> TRY IT
Would you please copy the part of the material below that opens with the line containing "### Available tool" and closes with the line containing "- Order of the"? Copy it exactly, and only it.

Start of DATA SHOWN

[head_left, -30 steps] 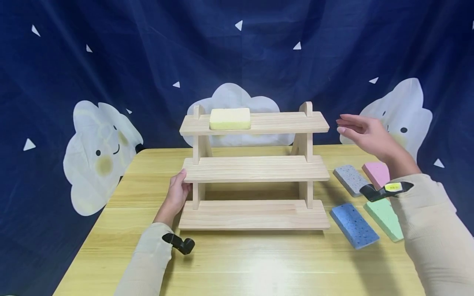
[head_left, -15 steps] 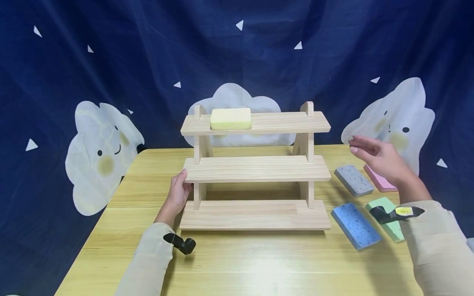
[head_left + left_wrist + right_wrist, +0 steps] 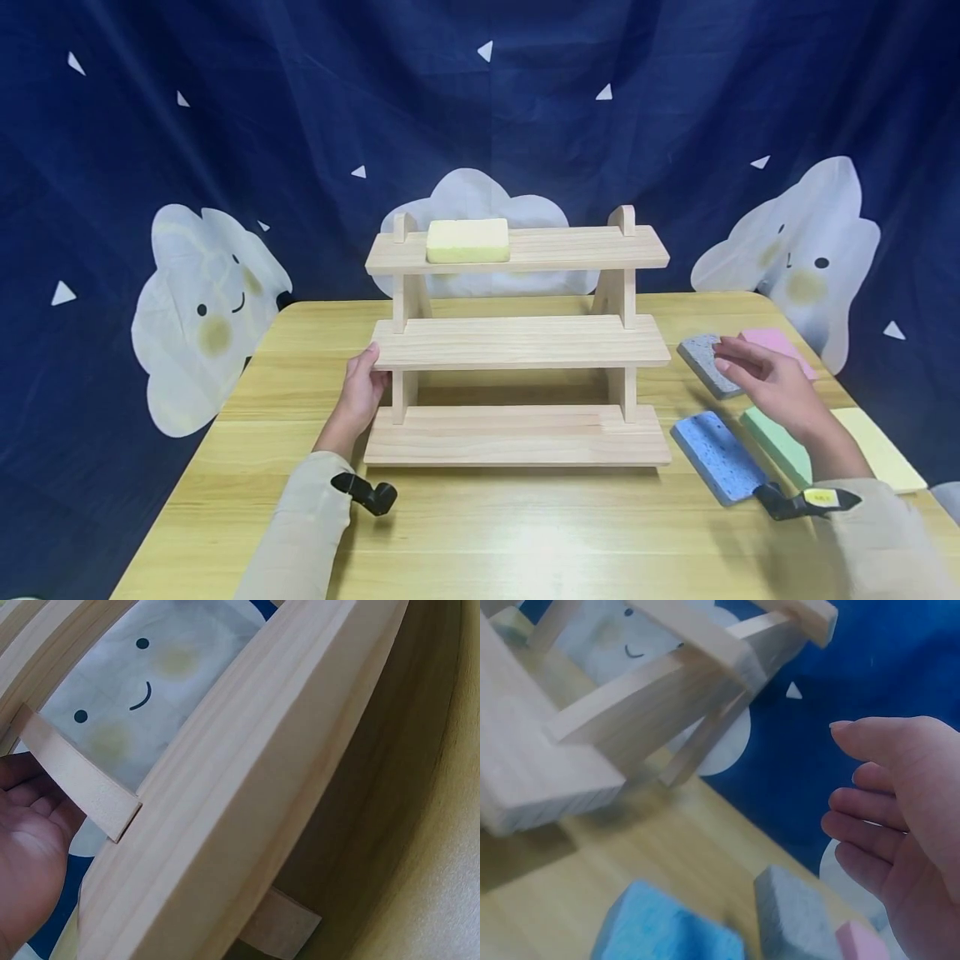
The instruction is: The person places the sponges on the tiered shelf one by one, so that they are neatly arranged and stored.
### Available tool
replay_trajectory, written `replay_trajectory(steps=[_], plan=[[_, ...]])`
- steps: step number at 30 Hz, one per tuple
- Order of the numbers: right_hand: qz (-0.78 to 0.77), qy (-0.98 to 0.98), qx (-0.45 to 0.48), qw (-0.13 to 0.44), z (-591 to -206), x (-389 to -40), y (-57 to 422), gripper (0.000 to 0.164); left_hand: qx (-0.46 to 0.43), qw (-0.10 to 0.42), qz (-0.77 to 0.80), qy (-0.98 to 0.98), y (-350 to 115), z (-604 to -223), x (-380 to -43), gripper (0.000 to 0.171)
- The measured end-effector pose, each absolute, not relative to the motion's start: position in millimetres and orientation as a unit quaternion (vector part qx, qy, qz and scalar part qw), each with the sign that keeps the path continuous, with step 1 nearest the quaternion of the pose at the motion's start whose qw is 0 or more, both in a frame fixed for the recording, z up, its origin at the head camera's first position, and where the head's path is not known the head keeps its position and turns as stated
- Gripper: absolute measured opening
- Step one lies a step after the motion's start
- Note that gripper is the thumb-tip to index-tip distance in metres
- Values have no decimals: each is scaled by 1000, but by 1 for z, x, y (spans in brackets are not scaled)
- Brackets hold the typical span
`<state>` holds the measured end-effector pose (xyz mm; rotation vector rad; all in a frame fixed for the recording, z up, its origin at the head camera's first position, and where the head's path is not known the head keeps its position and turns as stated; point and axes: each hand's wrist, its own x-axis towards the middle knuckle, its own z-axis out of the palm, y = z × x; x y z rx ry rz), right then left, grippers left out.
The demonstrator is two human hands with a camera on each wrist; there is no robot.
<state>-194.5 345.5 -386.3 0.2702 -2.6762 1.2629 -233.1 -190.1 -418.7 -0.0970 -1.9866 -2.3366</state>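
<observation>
A three-tier wooden display shelf (image 3: 517,343) stands on the table. My left hand (image 3: 358,398) grips its left side at the middle tier, thumb against the board's end; in the left wrist view the fingers reach behind the side support (image 3: 79,780). On the top tier, left of centre, lies a pale yellow sponge (image 3: 467,242). My right hand (image 3: 776,392) holds nothing and hovers with loosely bent fingers over the sponges at right, overlapping the grey sponge (image 3: 697,364) in the head view. Around it lie a pink sponge (image 3: 780,346), a blue sponge (image 3: 716,458) and a green sponge (image 3: 776,446).
Another pale yellow sponge (image 3: 885,454) lies at the table's right edge, partly behind my right wrist. The light wooden table (image 3: 525,533) reaches back to a dark blue curtain (image 3: 315,108) with white cloud prints.
My right hand has come down from beside the top tier to the sponges, moving slightly right. The pale yellow sponge at right has come into sight. My left hand keeps its grip.
</observation>
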Motion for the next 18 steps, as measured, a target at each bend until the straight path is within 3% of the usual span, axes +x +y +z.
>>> replay_trajectory(steps=[18], plan=[[397, -914, 33, 83, -436, -148, 344, 50, -26, 27, -759, -649, -190, -418, -233, 54]])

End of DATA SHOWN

> SOLUTION FOR THIS PROBLEM
### Available tool
replay_trajectory, written `replay_trajectory(steps=[_], plan=[[_, ...]])`
- steps: step number at 30 Hz, one per tuple
- Order of the numbers: right_hand: qz (-0.78 to 0.77), qy (-0.98 to 0.98), qx (-0.45 to 0.48), qw (-0.13 to 0.44), z (-591 to -206), x (-389 to -40), y (-57 to 422), gripper (0.000 to 0.164); left_hand: qx (-0.46 to 0.43), qw (-0.10 to 0.42), qz (-0.77 to 0.80), qy (-0.98 to 0.98), y (-350 to 115), z (-604 to -223), x (-380 to -43), gripper (0.000 to 0.171)

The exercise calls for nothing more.